Abstract

A piezoelectric effect has been reported to exist in biological tissues, in particular in dry bone. Since the precision and resolution now obtainable are much greater, we decided to verify the presence of the converse effect (dimensional change under the application of an electric field) in fresh bone samples, by using a very high sensitivity instrument. We took, in varying orientations, five fresh femur cylindrical bone specimens from a cow leg and placed them as a single piece, or as a stack of 10 thin interlayered slices from one specimen to improve sensitivity, in a special microwave double cavity differential dilatometer. The thickness of the specimen was approximately 10 mm. The applied field strength for the nonstacked specimen was near 10 kV m −1. Thickness variation was measured along and across the electric field lines. We applied the electric field as a switched polarity square wave.

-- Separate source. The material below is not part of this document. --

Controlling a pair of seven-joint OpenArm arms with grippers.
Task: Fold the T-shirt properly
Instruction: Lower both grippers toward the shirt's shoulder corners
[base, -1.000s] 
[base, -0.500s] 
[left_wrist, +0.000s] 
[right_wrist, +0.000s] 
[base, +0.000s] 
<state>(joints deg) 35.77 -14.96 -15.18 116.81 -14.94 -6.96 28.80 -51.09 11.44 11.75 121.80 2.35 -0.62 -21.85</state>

This allows the thermal dilatation of specimen warming and possible electrostriction effects, which are insensitive to the direction of the applied field, to be separated from an electromechanical effect which is sensitive to direction. Using coherent signal averaging over approximately 600 cycles to combat instrumental noise we observed nonthermal, nonelectrostrictional thickness variations in all samples. The amplitudes we observed were near 3 pm for the 1 cm nonstacked specimen, and the bone's responses to electric fields ranged from 26 to 38 fm V −1. With response magnitudes approximating those predicted theoretically for the converse piezoelectric effect in bone we conclude that the piezoelectric theory could not be falsified with our experiments.